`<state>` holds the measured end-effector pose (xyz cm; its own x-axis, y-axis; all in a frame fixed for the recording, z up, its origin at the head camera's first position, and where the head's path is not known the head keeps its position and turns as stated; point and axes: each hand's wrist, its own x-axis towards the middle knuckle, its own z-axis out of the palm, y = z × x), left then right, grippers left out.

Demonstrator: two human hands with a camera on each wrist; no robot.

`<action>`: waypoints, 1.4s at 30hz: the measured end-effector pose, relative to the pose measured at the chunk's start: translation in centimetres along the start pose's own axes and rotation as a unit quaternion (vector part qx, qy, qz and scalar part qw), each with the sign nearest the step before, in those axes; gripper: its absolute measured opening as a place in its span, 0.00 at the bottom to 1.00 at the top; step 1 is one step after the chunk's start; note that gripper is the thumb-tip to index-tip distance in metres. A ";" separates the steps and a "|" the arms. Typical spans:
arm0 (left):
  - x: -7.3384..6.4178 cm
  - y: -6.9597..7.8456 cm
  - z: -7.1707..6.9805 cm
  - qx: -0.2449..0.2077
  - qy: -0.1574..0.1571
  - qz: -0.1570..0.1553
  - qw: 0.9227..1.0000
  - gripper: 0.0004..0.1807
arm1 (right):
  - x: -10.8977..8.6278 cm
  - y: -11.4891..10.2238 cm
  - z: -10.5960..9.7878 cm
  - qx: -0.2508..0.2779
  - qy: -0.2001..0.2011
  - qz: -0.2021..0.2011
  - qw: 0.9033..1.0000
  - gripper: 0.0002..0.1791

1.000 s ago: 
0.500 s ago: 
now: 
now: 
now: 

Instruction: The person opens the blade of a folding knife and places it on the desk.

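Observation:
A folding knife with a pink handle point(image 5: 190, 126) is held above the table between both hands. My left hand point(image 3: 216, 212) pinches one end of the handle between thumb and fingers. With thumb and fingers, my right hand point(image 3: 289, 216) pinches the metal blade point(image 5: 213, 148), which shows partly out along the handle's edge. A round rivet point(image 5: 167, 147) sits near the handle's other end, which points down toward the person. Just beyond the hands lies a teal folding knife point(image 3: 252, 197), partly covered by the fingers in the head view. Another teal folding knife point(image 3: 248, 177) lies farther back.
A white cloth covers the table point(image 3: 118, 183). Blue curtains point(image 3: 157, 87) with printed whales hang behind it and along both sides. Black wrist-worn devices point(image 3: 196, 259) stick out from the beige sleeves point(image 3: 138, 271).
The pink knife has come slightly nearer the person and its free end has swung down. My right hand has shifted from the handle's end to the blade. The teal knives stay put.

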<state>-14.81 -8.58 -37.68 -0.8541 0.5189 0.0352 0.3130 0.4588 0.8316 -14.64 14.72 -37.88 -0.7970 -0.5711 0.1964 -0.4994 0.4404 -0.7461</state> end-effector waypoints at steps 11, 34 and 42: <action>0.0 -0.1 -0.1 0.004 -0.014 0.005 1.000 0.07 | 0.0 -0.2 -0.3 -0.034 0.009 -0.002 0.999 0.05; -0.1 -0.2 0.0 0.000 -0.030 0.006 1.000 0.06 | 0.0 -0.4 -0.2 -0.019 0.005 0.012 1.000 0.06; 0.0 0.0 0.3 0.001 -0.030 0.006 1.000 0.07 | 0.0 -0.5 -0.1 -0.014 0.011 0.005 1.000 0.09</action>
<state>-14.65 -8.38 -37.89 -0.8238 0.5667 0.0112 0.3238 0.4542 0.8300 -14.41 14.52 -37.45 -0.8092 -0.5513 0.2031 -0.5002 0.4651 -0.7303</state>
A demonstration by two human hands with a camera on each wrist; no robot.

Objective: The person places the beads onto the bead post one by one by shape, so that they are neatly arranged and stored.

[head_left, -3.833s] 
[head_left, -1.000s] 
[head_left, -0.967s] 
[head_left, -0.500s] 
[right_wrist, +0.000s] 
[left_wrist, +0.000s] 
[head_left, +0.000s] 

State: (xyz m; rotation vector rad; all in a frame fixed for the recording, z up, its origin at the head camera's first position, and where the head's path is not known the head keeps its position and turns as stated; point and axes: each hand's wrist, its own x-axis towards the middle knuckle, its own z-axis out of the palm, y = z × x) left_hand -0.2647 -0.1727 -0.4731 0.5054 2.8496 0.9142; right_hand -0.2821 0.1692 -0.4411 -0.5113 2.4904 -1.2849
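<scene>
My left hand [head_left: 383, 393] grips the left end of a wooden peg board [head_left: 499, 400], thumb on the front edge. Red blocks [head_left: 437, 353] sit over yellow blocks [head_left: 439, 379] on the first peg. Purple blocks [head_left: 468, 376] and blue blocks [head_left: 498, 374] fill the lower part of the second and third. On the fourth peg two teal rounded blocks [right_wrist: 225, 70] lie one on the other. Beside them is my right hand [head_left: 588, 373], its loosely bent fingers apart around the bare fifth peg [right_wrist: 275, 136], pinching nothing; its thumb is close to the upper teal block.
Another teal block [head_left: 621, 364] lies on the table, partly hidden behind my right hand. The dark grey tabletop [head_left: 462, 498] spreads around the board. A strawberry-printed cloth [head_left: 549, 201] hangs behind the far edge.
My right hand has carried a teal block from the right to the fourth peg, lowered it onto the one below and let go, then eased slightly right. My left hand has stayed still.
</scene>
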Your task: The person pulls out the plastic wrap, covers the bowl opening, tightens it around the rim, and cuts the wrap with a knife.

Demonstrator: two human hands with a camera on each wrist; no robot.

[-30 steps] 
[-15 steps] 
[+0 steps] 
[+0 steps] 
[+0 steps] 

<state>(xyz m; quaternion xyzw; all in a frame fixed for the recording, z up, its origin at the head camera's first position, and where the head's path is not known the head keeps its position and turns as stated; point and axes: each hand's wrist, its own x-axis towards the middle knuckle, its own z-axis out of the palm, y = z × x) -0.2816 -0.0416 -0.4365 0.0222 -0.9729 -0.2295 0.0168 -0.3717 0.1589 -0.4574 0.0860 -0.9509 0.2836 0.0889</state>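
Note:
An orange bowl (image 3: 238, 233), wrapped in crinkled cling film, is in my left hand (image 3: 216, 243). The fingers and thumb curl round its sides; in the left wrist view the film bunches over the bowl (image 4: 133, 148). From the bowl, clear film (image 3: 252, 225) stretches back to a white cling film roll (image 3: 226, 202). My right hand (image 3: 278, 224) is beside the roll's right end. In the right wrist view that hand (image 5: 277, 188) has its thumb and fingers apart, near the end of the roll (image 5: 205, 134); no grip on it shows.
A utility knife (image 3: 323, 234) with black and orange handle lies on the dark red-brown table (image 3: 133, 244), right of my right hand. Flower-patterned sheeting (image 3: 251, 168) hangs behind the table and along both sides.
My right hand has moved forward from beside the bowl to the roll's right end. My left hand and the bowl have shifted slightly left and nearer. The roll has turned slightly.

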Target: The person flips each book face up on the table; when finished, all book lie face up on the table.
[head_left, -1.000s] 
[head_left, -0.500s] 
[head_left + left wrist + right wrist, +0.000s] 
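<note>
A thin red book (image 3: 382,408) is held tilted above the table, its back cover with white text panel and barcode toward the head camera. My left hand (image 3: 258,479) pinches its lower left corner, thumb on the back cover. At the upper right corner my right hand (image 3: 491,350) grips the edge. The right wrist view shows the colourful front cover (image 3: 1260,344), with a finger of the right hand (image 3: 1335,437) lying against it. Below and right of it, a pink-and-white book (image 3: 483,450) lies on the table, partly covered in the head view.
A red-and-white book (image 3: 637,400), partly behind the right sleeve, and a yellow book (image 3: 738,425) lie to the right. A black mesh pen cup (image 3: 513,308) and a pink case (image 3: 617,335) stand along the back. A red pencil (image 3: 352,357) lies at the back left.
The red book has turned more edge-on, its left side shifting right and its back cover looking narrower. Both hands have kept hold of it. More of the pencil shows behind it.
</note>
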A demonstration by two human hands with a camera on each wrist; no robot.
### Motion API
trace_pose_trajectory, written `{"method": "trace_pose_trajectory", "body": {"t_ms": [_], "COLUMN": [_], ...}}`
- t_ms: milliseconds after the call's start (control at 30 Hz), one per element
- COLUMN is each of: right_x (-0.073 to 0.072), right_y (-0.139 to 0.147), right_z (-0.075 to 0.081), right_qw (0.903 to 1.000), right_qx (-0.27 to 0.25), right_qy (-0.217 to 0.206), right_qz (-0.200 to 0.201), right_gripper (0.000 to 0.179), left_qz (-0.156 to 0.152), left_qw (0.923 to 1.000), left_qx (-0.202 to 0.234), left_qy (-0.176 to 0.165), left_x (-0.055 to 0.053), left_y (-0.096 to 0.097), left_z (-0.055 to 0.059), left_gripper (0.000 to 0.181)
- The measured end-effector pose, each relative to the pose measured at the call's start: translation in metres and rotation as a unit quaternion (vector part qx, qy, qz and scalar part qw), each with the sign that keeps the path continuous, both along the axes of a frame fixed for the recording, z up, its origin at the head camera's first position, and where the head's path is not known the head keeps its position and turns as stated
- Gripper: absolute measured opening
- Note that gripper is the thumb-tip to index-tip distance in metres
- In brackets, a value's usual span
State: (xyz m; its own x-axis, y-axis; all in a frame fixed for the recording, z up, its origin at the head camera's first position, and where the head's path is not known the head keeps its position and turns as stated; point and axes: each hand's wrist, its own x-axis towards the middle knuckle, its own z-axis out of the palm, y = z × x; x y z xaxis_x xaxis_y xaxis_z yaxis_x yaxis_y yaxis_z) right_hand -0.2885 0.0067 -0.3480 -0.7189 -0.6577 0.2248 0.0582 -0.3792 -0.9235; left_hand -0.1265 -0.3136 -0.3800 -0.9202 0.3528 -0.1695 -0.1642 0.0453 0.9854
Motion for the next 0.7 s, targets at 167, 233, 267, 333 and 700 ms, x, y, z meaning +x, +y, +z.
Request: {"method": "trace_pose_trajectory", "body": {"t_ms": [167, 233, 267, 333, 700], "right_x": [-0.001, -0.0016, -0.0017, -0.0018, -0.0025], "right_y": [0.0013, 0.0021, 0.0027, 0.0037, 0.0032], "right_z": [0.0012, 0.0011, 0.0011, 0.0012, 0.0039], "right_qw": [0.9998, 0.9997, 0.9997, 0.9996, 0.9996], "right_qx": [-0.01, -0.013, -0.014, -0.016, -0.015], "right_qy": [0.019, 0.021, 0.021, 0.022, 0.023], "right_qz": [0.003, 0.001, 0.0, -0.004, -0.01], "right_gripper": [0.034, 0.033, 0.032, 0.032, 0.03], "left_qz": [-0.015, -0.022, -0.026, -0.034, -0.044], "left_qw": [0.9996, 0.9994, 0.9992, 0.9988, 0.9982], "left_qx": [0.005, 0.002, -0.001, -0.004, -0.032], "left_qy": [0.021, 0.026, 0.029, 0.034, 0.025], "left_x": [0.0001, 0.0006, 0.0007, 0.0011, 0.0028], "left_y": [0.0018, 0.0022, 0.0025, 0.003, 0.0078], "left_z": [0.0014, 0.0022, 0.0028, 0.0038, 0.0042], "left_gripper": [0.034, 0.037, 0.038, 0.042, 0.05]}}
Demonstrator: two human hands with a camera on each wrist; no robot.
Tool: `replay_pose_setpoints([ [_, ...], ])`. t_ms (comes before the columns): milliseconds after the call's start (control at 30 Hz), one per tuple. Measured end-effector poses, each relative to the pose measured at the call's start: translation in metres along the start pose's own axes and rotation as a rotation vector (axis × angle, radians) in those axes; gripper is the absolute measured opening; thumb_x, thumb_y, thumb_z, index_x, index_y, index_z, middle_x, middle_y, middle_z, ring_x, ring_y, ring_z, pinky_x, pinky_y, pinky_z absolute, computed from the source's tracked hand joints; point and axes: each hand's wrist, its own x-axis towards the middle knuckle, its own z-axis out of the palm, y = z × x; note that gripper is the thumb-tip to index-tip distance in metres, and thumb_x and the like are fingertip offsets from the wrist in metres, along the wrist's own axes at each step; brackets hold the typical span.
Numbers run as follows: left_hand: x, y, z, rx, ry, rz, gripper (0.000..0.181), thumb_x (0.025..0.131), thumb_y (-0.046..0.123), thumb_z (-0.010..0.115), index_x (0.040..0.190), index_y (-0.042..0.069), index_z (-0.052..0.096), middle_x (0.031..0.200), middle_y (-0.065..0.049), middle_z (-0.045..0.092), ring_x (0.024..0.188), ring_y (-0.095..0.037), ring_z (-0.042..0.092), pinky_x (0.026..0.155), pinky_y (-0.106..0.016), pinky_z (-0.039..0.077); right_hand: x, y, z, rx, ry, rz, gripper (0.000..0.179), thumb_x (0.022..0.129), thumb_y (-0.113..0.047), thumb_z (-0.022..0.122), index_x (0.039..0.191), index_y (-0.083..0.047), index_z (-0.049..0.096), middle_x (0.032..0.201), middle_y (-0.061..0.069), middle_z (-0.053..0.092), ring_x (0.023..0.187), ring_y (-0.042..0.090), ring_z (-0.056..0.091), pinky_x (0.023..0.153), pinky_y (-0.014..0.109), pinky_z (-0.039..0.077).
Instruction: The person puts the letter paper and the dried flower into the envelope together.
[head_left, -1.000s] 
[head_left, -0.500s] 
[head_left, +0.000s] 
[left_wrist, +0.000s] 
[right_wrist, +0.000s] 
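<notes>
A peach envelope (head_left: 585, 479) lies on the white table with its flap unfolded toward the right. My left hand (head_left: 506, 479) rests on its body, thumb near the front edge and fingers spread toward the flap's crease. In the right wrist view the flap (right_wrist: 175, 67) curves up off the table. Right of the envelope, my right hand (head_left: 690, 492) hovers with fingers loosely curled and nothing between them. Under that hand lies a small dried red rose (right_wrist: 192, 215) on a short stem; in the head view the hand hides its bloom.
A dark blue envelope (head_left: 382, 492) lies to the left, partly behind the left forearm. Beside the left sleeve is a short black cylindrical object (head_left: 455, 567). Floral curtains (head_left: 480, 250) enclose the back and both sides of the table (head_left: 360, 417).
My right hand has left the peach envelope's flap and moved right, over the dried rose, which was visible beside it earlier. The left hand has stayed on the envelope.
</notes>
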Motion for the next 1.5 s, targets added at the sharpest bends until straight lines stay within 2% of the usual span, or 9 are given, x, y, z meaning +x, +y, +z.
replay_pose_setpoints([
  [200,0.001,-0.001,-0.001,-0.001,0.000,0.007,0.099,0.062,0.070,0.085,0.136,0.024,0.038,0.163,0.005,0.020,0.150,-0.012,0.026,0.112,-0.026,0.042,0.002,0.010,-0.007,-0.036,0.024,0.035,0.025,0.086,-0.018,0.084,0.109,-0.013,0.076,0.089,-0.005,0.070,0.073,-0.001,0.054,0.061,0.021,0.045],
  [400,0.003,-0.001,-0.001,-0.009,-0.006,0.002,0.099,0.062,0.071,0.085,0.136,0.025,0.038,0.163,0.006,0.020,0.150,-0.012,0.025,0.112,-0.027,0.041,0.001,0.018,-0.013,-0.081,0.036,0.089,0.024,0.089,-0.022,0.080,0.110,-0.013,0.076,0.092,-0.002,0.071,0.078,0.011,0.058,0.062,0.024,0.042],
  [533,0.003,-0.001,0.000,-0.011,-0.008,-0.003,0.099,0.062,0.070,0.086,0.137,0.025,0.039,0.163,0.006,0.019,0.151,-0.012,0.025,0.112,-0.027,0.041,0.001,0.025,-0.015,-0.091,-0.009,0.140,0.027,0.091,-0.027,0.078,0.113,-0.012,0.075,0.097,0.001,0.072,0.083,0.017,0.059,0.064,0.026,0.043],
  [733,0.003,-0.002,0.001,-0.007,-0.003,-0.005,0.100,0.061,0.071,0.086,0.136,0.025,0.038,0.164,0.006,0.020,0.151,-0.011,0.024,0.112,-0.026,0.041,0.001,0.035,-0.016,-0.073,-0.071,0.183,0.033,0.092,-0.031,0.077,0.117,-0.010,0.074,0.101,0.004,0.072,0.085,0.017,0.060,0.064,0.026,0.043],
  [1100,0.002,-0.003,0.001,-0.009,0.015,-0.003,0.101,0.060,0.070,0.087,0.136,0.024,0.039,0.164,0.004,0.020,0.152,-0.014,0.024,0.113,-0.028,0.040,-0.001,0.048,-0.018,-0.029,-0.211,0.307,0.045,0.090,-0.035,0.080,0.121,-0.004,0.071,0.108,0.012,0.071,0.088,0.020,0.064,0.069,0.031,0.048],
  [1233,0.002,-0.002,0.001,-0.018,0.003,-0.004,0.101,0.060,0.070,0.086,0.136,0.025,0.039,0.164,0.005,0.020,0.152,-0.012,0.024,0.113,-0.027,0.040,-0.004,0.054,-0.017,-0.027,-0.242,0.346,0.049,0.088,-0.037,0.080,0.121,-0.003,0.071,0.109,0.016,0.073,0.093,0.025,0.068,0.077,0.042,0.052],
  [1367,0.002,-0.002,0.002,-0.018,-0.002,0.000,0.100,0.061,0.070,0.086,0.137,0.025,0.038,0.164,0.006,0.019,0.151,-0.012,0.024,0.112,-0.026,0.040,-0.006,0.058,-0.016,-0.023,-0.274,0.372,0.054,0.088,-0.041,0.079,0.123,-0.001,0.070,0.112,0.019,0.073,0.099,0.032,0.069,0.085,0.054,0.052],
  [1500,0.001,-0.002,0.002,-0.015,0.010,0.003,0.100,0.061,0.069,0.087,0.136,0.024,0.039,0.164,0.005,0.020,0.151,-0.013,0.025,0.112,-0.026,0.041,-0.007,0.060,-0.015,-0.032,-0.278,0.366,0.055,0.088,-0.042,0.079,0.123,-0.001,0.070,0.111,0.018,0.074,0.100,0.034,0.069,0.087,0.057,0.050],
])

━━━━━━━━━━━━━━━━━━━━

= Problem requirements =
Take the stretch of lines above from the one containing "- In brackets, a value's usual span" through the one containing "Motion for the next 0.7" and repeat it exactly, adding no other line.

= Response area =
- In brackets, a value's usual span
State: (xyz m; its own x-axis, y-axis; all in a frame fixed for the recording, z up, its origin at the head camera's first position, and where the head's path is not known the head keeps its position and turns as stated; point and axes: each hand's wrist, its own x-axis towards the middle knuckle, its own z-axis out of the palm, y = z × x; x y z xaxis_x xaxis_y xaxis_z yaxis_x yaxis_y yaxis_z) right_hand -0.2885 0.0067 -0.3480 -0.7189 -0.6577 0.2248 0.0582 -0.3792 -0.9235; left_hand -0.1265 -0.3136 -0.3800 -0.9202 0.3528 -0.1695 -0.1642 0.0453 0.9854
Motion for the next 0.7 s, targets at 167, 233, 267, 333 and 700 ms, x, y, z meaning +x, +y, +z.

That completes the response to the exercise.